The approach here is one of quiet authority, and Gerard Rochford has adopted a refreshing, humane, suspension of belief. The Holy Family consists of 12 poems, each blazing like an apostle. If the poems take liberties, then only for the benefit of ‘today’, e.g. a sense of realism implied at the authenticity of the Turin Shroud. The ‘other Poems’ are a blend of faith, loss of faith, joy and matter of fact, from Nietzsche’s God is Dead to the Viking King of Kief, from the city of Jaipur to the wonder of a child.

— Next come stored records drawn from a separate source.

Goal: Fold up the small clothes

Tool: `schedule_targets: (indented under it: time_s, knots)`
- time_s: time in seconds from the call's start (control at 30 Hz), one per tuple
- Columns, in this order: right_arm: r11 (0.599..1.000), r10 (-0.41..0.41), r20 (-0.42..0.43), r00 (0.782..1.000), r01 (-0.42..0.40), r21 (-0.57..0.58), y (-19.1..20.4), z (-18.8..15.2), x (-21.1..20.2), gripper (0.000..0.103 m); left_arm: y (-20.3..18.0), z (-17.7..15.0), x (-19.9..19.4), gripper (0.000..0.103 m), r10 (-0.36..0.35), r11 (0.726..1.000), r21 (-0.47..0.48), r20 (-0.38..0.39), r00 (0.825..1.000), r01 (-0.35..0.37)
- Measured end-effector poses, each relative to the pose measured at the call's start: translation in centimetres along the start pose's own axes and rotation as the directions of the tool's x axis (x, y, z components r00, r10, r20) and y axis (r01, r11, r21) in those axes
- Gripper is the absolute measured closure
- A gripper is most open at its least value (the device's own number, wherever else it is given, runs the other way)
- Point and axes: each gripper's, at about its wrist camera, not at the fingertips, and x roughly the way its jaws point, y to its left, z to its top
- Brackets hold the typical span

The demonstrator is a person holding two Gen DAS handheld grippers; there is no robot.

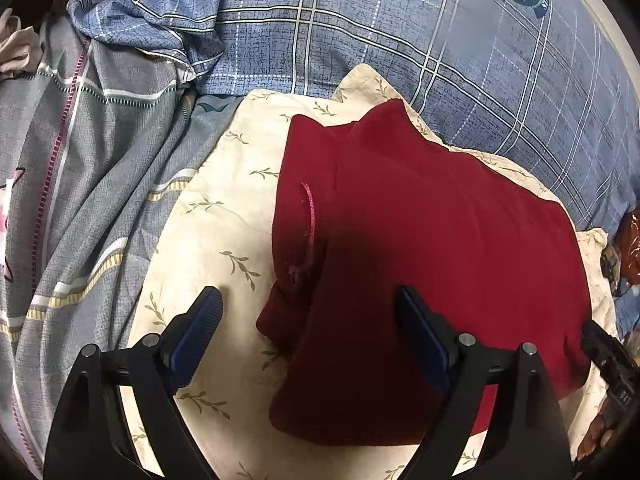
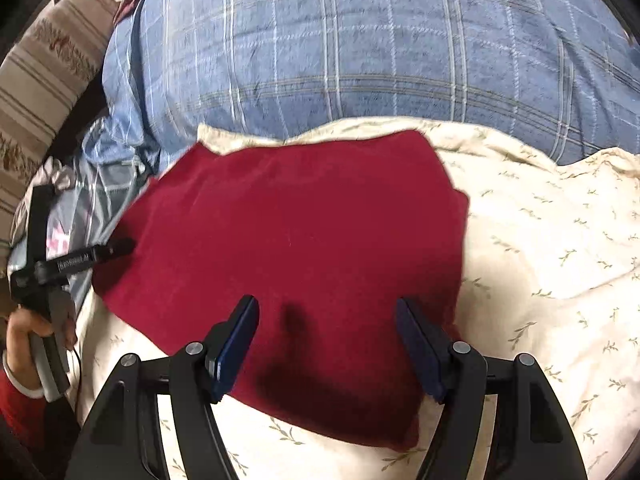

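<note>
- Red garment (image 1: pixel 432 248) lies folded on cream cloth (image 1: pixel 224 216), bare cream margin along its edges.
- Left gripper (image 1: pixel 308 312) spread, empty, at garment's edge.
- Right gripper (image 2: pixel 326 320) spread, empty, above garment.

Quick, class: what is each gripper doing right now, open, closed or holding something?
Left gripper: open, holding nothing, poised over the red garment.
Right gripper: open, holding nothing, also above the red garment.

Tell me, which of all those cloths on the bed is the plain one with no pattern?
The dark red garment, lying on the cream leaf-print cloth. The blue bedding behind is checked and the grey cloth at the left is striped; only the red one is a single solid colour.
</note>
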Motion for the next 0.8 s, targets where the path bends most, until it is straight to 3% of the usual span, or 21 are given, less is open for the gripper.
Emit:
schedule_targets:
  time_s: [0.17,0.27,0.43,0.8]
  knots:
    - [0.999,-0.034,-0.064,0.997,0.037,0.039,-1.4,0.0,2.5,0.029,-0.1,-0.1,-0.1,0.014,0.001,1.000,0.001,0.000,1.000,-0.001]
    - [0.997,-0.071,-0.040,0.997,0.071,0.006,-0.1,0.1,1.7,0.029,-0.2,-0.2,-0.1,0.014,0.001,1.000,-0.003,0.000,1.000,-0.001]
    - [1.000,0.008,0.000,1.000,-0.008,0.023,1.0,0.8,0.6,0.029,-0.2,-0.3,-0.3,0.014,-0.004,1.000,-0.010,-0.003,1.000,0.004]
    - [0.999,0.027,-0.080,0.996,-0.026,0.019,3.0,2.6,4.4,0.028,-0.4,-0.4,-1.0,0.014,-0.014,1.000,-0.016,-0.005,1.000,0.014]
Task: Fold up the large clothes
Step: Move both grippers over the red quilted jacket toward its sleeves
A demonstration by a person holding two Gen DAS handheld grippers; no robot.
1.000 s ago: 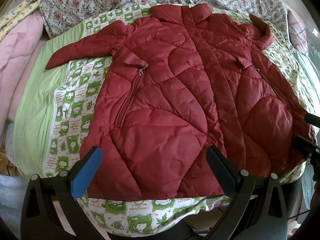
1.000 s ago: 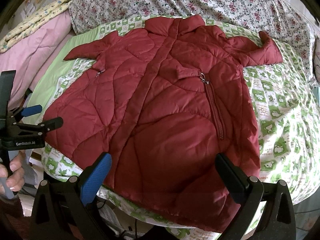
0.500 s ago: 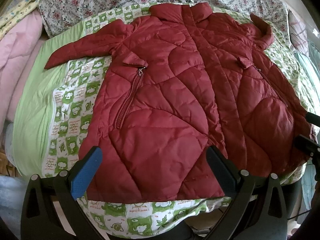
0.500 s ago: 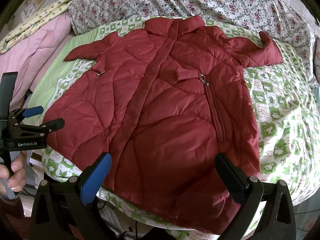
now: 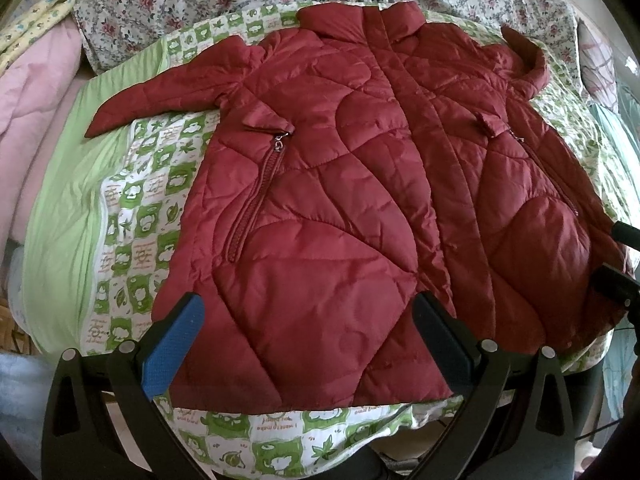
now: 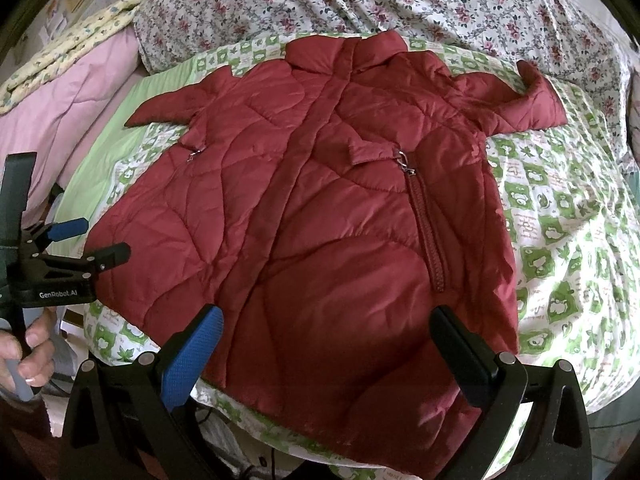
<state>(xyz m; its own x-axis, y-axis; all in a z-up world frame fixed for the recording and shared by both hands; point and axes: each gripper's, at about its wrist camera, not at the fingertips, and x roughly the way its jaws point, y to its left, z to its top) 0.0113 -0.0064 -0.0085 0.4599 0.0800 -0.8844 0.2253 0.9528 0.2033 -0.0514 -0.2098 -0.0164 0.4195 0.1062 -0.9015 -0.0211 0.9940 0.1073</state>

As the closing poem suggests, one may feel having “journeyed home like Magi from a birth.”

Sample Poem

Memento mori
 
We use a priest
to lever us into and out of our lives.

He comes in black,
so our bright day is ever touched with shadow.

He wears the cloth,
though we may be peacocked, showered with colour.

In his coat
he walks the festivalled terrace of our time.

We welcome him,
intruder with white comfort and the knowledge.

Throw open the door;
he is dressed in cloud and our jewels falter.

Standing on black ice,
he is a shade, loitering in the darkness.

Bring out your gold;
let the priest sing as our mouths are choked with earth.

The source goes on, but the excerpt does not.